確かにそんな人がいたな。やたらとゲームやアニメ、コミックを目の敵にしてる人たちが。ちょっとエッチなイラストをみては性犯罪を助長するとか言ってさ。


「異世界に追放されたメドゥーサはそのままでは滅びさる運命でした。メドゥーサが滅びれば我らも運命を共にします。私もステンノーもメドゥーサと一心同体ですからね。ですが、一人の人間の男の子にとりつくことでどうにか生き延びることができました。その男の子の想像力と性的欲求のエネルギーを糧にメドゥーサは生き残れたのです」

エウリュアレは言う。


それってもしかして。


「そう、それが燐太郎。燐太郎君が毎日イラストを描いたり、エッチな妄想をしてくれたおかげでうちらは生き残れたんだよ」

うふふっとステンノーはかわいらしい笑みを浮かべる。


「燐太郎様にとりつき、力をためたメドゥーサはあなたをこちらに送りこむことに成功しました。燐太郎様、お願いがありますがきいてくれますか?」

エウリュアレは訊く。


ものすごく衝撃的な話だったけど僕は理解していた。
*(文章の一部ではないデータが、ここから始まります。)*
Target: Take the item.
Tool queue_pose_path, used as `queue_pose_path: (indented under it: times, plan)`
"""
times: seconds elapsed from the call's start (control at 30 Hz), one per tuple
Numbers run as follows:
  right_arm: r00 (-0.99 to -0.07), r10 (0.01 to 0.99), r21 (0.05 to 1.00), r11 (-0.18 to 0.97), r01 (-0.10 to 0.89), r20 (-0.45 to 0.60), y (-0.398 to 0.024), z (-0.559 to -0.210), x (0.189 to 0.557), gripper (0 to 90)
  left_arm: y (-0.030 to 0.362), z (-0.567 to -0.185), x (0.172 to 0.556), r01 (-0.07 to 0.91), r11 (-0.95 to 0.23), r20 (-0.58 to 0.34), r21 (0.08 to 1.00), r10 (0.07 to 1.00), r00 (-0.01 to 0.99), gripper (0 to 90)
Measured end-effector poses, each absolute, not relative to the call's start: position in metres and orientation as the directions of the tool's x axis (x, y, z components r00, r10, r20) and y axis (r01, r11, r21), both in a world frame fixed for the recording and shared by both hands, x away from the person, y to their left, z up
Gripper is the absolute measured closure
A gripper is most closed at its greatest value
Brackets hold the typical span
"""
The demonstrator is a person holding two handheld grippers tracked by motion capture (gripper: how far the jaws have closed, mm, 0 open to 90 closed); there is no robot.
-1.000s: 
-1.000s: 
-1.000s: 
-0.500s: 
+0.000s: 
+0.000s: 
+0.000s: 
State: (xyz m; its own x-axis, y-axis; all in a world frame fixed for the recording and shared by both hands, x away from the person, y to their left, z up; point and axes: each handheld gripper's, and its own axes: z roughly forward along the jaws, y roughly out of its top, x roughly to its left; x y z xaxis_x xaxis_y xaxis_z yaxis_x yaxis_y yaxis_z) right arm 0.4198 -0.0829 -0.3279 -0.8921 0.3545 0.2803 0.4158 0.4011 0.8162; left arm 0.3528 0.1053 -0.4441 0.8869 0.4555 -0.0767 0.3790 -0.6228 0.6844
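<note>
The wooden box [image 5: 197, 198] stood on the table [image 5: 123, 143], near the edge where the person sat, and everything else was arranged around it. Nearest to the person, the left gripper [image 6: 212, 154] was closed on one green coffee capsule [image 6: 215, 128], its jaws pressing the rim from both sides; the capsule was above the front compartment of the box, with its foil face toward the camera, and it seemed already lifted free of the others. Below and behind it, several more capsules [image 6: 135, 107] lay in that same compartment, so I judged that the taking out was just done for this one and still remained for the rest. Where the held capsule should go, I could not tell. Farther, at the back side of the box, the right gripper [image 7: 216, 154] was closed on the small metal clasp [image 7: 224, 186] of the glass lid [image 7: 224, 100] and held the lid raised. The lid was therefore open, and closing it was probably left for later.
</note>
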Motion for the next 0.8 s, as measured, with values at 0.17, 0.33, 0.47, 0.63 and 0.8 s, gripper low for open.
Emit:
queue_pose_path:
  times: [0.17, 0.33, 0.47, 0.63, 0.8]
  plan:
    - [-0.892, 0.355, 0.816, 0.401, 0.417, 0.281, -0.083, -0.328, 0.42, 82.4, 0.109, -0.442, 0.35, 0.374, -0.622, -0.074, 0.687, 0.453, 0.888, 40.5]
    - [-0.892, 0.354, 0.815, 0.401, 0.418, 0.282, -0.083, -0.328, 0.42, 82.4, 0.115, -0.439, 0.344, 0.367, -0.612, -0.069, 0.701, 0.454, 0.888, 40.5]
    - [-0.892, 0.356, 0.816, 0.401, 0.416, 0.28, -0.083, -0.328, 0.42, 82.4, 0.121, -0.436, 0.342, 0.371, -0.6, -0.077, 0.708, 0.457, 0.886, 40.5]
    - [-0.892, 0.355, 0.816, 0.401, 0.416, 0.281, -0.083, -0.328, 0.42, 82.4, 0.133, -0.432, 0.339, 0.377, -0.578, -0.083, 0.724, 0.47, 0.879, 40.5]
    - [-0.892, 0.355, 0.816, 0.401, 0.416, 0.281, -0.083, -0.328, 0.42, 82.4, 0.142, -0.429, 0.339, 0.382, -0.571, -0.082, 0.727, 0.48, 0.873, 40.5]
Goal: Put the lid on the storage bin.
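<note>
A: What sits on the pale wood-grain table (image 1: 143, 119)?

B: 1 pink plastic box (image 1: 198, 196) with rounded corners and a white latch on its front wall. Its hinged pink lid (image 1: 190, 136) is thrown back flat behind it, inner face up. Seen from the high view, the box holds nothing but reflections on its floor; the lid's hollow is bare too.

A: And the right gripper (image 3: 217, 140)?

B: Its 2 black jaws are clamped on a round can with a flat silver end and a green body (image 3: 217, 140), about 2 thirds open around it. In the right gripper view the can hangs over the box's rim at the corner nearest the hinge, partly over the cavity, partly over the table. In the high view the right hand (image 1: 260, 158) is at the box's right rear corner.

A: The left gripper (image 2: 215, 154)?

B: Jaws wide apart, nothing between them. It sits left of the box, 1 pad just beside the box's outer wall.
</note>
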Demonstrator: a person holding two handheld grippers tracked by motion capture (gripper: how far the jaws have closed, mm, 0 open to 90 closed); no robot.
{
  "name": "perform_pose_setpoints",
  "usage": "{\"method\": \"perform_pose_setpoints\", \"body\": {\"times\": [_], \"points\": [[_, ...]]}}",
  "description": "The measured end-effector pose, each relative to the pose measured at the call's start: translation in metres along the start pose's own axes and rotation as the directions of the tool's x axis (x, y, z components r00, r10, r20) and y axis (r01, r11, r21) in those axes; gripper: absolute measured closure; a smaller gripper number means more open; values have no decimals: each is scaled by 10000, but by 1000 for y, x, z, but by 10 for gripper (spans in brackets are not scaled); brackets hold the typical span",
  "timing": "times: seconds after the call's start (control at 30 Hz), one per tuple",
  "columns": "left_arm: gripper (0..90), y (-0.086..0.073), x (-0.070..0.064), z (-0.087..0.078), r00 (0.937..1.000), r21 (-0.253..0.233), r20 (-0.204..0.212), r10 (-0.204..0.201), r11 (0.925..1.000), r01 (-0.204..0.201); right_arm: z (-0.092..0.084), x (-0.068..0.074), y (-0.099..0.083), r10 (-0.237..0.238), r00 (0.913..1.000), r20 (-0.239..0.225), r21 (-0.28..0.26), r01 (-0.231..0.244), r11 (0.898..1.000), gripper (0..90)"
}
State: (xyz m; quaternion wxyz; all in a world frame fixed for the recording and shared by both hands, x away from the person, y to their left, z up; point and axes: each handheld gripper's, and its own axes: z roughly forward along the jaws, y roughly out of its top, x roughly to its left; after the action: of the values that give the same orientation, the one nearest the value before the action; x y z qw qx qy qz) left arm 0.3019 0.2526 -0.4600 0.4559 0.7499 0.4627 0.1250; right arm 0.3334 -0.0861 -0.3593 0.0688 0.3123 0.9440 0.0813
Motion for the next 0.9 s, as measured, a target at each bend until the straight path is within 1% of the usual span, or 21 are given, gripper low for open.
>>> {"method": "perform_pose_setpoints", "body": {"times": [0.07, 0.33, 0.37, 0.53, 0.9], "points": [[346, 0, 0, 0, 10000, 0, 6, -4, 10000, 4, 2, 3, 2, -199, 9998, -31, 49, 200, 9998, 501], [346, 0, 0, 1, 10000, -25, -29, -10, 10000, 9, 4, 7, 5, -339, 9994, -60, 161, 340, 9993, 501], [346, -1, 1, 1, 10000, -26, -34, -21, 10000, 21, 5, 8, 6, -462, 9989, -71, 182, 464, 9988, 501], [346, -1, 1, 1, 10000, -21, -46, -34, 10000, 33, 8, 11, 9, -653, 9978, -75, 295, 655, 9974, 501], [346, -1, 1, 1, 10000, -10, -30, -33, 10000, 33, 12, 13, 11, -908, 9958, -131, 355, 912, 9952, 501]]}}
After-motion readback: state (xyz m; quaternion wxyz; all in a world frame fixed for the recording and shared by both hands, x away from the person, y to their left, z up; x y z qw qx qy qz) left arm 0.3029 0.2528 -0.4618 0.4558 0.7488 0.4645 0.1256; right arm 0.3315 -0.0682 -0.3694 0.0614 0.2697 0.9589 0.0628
不思議だけどね。

我ながら自分の想像力におそれいる。

三人もの元女神を生き残らせるだけのエネルギーがあったなんて。


「歓楽の街モードレッドにはメドゥーサを奉る教会が一つ残されています。魔王軍との戦いでいずれそこを取り戻して欲しいのです。そうすればメドゥーサをこちらに呼び戻すことができるのです」

エウリュアレはペコリと頭を下げる。


「うん、わかったよ。その教会を必ず取り戻すよ。僕もメドゥーサたちの考えと同じだからね」

僕は答える。

そう、欲望や欲求に正直に生きてもいいじゃないか。


「さすが、この世界ゲームの主人公だね。たよりにしてるよ。まあ、エロゲーの主人公みたいなところもあるけどね」

そう言い、ステンノーが首に抱きつく。

「よろしくお願いしますね、燐太郎様」

エウリュアレはそう言うと僕の手をぎゅっと握った。